Ministers from around 50 countries are expected to sign a new convention at a conference in Switzerland in September where they will also discuss the risk of other forms of corruption in sport.
In what’s being hailed as ‘a significant step in the fight against organised crime and unethical behaviour in sport’, 47 member states of the Council of Europe have adopted a new “Convention on the manipulation of sports competitions”.
“This new international agreement represents a major step forward in safeguarding the integrity of sport and sports ethics,” said the Secretary General, Thorbjørn Jagland, while the Committee of Ministers adopted a Convention on the manipulation of sports competitions.
The purpose of this Convention is to prevent, detect, punish and discipline the manipulation of sports competitions, as well as enhance the exchange of information and national and international cooperation between the public authorities concerned, and with sports organisations and sports betting operators.
The Convention calls on governments to adopt measures, including legislation, notably:
- Prevent conflicts of interest in sports betting operators and sports organisations;
- Encourage the sports betting regulatory authorities to fight against fraud, if necessary by limiting the supply of sports bets or suspending the taking of bets ;
- Fight against illegal sports betting, allowing to close or restrict access to the operators concerned and block financial flows between them and consumers.
Sports organisations and competition organisers are also required to adopt and implement stricter rules to combat corruption, sanctions and proportionate disciplinary and dissuasive measures in the event of offences, as well as good governance principles.
The Convention also provides safeguards for informants and witnesses.
Due to its worldwide scope, the Convention shall be opened for signature by member states and non-member states of the Council of Europe on the occasion of a ministerial conference organised on 18 September at Macolin in Switzerland.

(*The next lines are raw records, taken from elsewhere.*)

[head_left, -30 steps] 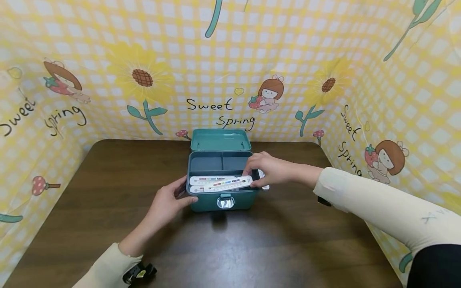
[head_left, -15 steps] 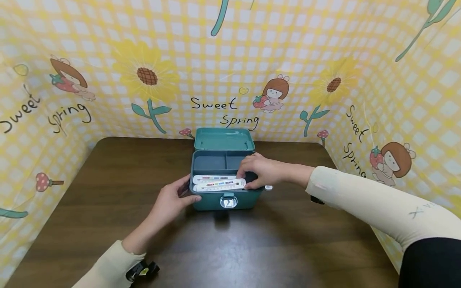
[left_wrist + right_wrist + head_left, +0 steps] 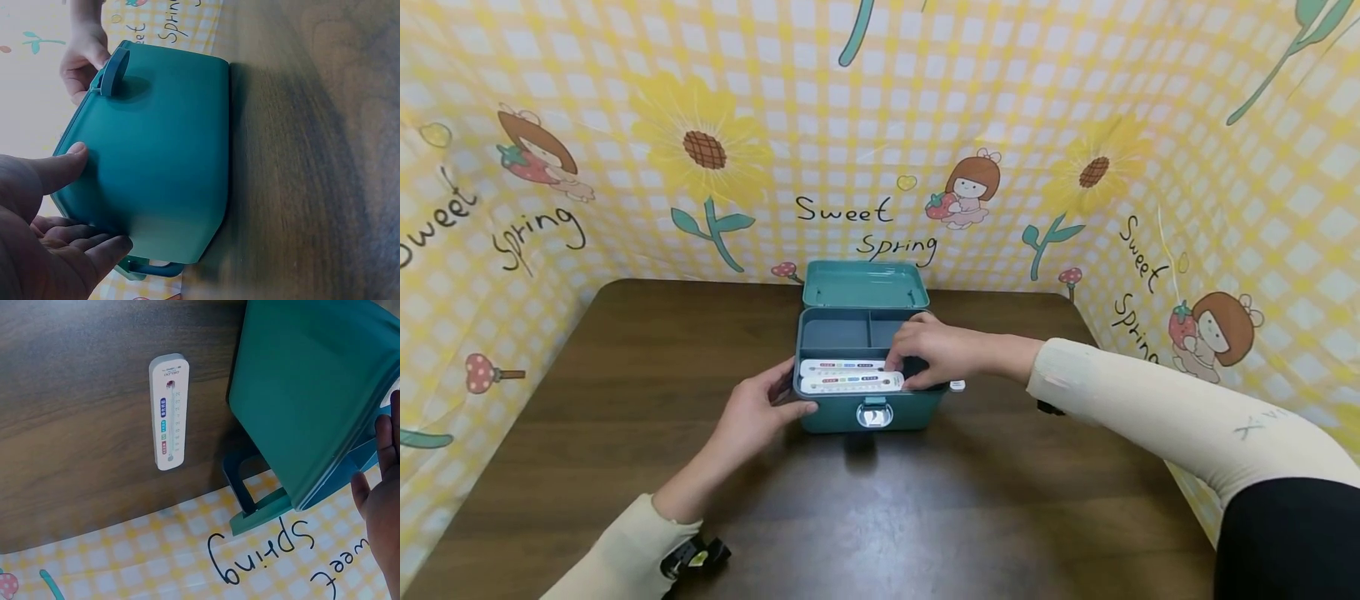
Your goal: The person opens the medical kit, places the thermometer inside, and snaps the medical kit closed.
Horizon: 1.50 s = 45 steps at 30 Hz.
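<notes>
A teal storage box (image 3: 835, 417) stands with its lid (image 3: 865, 285) raised. Two white thermometers lie lengthwise in its front compartment: a front one (image 3: 850, 383) and one behind it (image 3: 835, 367). My right hand (image 3: 936, 350) reaches in from the right and pinches the front thermometer's right end between thumb and fingers. At the box's front left corner, my left hand (image 3: 752, 417) touches it with straight fingers, the thumb (image 3: 69, 165) against the front wall and the other fingers along the left side. Another thermometer (image 3: 169, 412) lies on the table right of the box.
The box's rear compartments (image 3: 835, 329) are split by a divider. A clear latch (image 3: 875, 415) hangs on its front. Side handles (image 3: 240, 481) stick out. A yellow checked cloth (image 3: 850, 125) walls in the brown wooden table (image 3: 1000, 500).
My right hand has moved left and slightly down with the front thermometer, which now lies flatter and alongside the other one. The left hand stays at the box corner.
</notes>
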Available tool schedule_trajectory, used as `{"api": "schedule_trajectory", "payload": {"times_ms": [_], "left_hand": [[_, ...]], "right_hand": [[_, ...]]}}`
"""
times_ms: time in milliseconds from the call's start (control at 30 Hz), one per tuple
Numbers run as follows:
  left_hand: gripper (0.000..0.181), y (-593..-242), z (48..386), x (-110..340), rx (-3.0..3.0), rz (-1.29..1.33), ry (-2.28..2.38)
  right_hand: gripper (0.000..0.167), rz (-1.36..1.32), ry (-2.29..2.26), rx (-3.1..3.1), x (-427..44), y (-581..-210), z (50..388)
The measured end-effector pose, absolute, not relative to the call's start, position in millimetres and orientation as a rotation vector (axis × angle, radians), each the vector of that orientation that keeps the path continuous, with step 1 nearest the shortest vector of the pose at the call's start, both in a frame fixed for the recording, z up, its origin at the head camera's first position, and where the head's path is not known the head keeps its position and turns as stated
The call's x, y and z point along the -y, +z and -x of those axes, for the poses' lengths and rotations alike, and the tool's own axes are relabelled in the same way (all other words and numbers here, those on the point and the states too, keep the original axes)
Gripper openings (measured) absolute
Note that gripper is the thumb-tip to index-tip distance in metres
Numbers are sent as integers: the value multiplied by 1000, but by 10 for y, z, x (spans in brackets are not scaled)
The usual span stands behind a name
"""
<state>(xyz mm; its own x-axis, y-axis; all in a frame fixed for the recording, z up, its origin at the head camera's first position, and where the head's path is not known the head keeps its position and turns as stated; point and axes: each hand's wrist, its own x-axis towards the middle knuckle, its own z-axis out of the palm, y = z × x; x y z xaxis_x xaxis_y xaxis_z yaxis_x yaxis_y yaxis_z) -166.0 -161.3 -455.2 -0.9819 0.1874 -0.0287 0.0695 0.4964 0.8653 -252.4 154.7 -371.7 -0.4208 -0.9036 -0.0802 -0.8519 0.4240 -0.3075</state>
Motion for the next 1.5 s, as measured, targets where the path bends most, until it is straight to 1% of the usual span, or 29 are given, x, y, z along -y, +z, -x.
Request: {"api": "schedule_trajectory", "payload": {"times_ms": [333, 533, 700, 833, 967, 1100, 1333, 1500], "left_hand": [[87, -4532, 1686, 1573, -2611, -217, 1487], [88, -4541, 1675, 1604, -2612, -192, 1492], [90, -4548, 1680, 1636, -2624, -200, 1485], [90, -4543, 1690, 1640, -2630, -209, 1482], [90, -4542, 1691, 1619, -2616, -218, 1479], [90, -4560, 1668, 1610, -2606, -210, 1475], [89, -4575, 1684, 1585, -2613, -241, 1488], [90, -4567, 1695, 1598, -2621, -238, 1470]], "right_hand": [[24, 1620, -264, -2454, -1568, -3735, 2504], [28, 1572, -249, -2497, -1634, -3648, 2564], [27, 1509, -379, -2670, -1814, -3522, 2626], [27, 1373, -527, -2842, -1991, -3518, 2628], [26, 1196, -690, -2962, -2145, -3622, 2562], [28, 989, -811, -3051, -2231, -3803, 2471], [29, 620, -993, -3154, -2409, -4223, 2349], [30, 411, -1122, -3157, -2469, -4496, 2298]]}}
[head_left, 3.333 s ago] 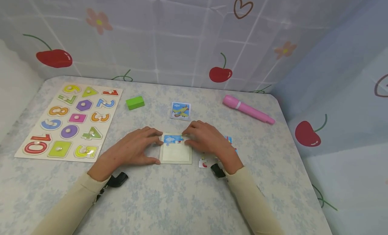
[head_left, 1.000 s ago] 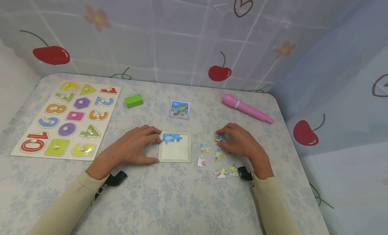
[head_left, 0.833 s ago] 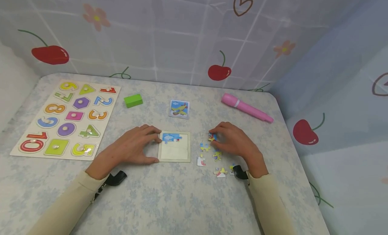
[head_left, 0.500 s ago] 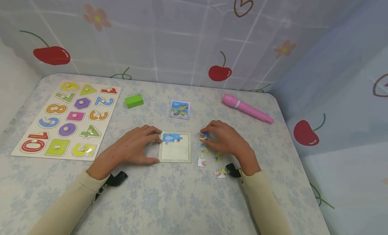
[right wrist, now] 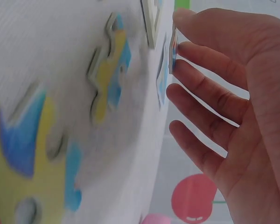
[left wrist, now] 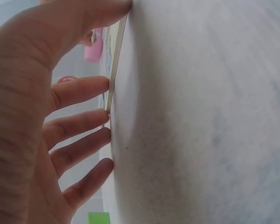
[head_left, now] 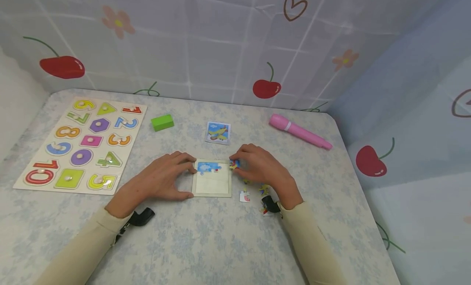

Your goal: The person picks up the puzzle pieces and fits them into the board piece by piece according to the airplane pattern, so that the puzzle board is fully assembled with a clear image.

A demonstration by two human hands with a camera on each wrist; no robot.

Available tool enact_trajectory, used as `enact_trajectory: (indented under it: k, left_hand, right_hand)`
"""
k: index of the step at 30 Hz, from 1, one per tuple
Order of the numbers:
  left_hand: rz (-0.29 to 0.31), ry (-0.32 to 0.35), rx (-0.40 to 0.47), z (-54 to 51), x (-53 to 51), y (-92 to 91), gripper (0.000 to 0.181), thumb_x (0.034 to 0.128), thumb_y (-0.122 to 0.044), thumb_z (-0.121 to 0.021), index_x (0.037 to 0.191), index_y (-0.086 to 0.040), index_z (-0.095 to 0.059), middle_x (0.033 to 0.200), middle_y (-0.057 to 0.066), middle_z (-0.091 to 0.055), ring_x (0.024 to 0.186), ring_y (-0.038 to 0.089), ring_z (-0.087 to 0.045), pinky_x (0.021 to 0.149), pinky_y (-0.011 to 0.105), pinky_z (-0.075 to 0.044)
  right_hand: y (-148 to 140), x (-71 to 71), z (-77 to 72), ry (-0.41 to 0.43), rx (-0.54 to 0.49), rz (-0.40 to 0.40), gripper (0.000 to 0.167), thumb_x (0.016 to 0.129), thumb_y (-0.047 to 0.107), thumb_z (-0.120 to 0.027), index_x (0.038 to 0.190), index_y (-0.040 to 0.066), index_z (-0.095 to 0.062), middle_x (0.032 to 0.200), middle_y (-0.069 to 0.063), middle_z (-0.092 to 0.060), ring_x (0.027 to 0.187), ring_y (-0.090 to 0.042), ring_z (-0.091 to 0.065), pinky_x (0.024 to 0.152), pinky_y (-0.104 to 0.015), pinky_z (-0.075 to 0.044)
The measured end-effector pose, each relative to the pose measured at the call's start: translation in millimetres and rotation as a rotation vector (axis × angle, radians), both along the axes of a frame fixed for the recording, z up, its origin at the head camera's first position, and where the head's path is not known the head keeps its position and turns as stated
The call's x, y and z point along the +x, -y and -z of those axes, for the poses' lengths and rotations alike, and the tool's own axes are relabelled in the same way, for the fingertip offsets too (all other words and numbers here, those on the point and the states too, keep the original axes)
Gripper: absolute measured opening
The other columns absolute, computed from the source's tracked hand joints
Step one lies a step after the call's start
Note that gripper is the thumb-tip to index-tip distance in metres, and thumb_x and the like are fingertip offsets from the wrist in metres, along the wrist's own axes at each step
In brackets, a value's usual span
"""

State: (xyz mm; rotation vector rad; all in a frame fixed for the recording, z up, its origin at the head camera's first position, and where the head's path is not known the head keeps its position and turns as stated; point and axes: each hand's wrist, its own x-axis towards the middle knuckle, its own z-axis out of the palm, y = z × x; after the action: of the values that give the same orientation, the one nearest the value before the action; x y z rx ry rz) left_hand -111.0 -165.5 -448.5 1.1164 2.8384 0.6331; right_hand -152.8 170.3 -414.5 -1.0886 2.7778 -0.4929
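A small square puzzle tray lies on the table, with blue sky puzzle pieces fitted in its upper left part. My left hand rests at the tray's left edge, thumb and fingertips touching the rim, fingers fairly straight in the left wrist view. Just off the tray's upper right edge, my right hand pinches a blue, red and yellow puzzle piece between thumb and fingers. In the right wrist view this piece stands on edge. Loose puzzle pieces lie below the right hand, some partly hidden by it.
Behind the tray lies an airplane picture card. A number-and-shape peg board is at the left, with a green block near it. A pink pen-like stick lies back right. A cherry-print curtain hangs behind the table.
My right hand has gone from the tray to the loose pieces at the right, and come back left to the tray with a pinched puzzle piece. The left hand stays at the tray's edge.
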Motion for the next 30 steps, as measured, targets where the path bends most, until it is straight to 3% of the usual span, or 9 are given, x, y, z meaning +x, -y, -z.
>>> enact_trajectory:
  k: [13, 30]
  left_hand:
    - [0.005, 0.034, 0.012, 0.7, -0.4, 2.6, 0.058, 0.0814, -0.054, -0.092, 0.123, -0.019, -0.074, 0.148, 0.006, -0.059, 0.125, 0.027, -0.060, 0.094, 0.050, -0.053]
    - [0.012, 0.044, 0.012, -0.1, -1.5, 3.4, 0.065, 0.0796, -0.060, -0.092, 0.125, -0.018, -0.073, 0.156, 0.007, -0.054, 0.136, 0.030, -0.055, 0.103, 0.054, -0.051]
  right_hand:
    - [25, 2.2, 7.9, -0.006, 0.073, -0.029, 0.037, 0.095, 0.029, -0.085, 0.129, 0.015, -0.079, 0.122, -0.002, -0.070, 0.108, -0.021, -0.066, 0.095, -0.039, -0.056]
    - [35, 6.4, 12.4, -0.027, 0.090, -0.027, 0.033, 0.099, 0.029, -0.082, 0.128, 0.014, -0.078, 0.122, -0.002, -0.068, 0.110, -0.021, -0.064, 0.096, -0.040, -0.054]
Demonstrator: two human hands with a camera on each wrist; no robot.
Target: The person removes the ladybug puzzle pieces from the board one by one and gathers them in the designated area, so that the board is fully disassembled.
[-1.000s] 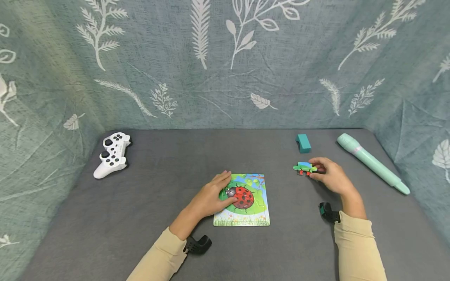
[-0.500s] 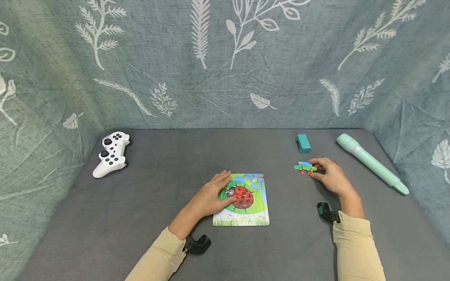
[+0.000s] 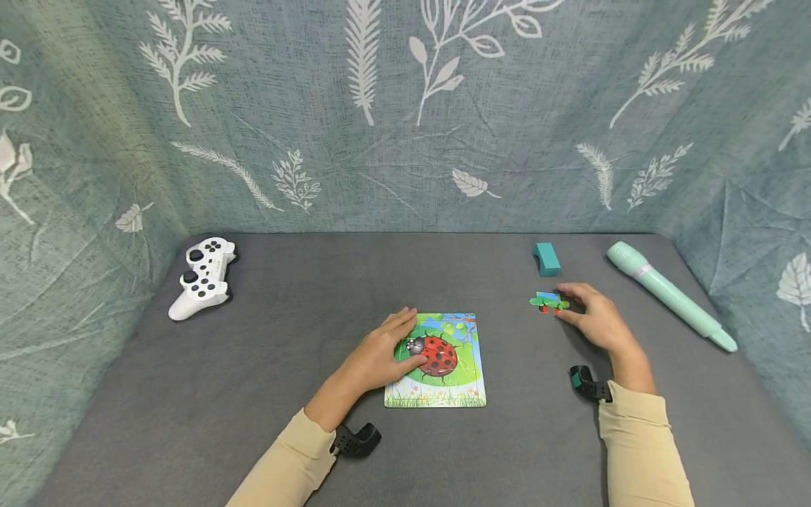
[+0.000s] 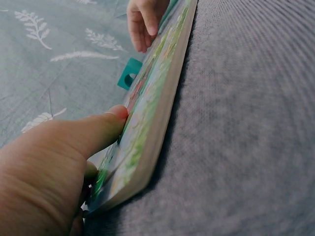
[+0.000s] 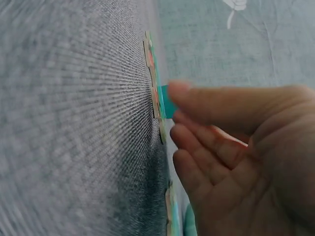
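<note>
My left hand (image 3: 376, 358) rests on the left side of a square ladybug jigsaw puzzle (image 3: 467, 362), fingers extended along its upper left edge. In the left wrist view, the left thumb touches the puzzle's top face. To the right, my right hand (image 3: 598, 320) is beside a small group of green, blue and red jigsaw pieces (image 3: 548, 301) lying on the table. The right wrist view shows the right thumb and loosely bent fingers just above these pieces (image 5: 153, 78), with nothing between them. Another jigsaw piece (image 5: 170, 211) lies lower there, partly hidden by the hand.
A teal arch-shaped block (image 3: 548, 260) stands behind the jigsaw pieces. At the far right lies a mint-green toy microphone (image 3: 671, 296), and at the far left a white game controller (image 3: 204, 278). Patterned fabric (image 3: 405, 176) hangs behind the grey table (image 3: 285, 317).
My right thumb and fingers have eased slightly off the jigsaw pieces, which have shifted very little. The left hand and the ladybug puzzle stay in place.
</note>
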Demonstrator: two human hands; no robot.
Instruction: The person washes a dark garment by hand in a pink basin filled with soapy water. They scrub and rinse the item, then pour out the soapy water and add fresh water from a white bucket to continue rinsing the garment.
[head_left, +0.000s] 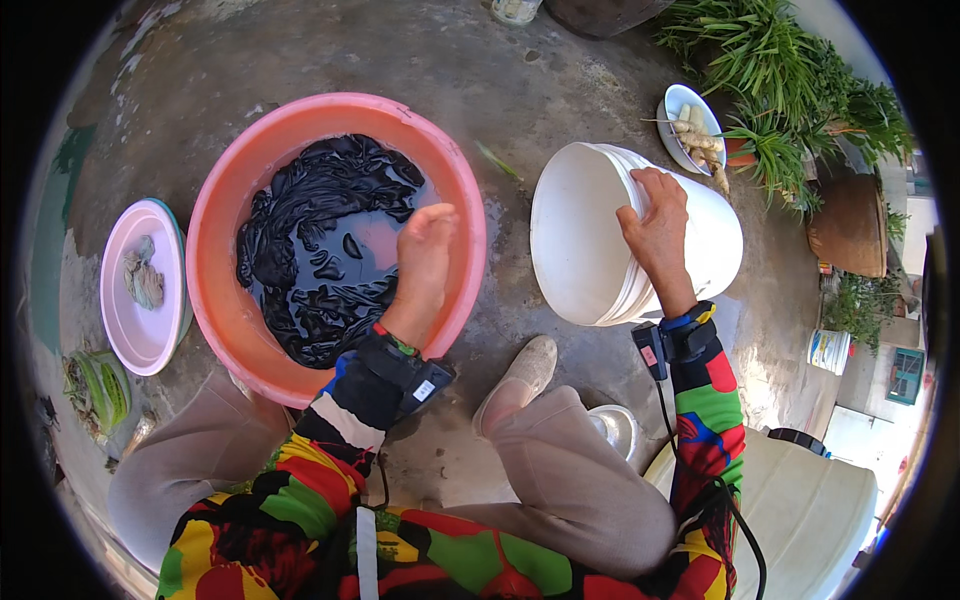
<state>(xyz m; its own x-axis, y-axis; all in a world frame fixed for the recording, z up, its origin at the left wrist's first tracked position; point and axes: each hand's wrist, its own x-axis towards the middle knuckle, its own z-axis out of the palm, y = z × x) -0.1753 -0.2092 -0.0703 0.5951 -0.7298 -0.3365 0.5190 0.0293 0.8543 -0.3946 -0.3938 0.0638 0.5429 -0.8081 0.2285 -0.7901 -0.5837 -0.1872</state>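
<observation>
A large pink plastic basin (337, 105) holds dark wet cloth (322, 187) in cloudy water. Above its right side is my left hand (426, 251), fingers curled; whether anything is inside them cannot be told. To the right, a white plastic bucket (581, 240) has its mouth facing left and appears tilted or on its side. My right hand (658, 217) rests at the bucket's ribbed rim, thumb and fingers apart. The bucket looks empty inside as far as it shows.
Left of the basin, a smaller pale pink basin (120, 330) holds a greyish cloth (144, 277). White radishes (697, 139) lie in a bowl (679, 94) near potted plants (780, 67). A metal bowl (630, 431) sits by my right knee, and a big cream-coloured container (810, 502) stands at lower right.
</observation>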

The big success from the industry’s perspective has been the removal of the ‘sports’ betting right’ from the text. ESSA’s Khalid Ali explained: “The industry has worked hard over the last couple of years to work constructively with policymakers on the Council of Europe’s proposed text, most notably including the removal of the promotion of a sports’ betting right, an approach which has been widely criticised by a recent report for the European Commission. This has not been easy to accomplish given the staunch position taken by some stakeholders, however, it was one of our red lines and we managed to push it through.”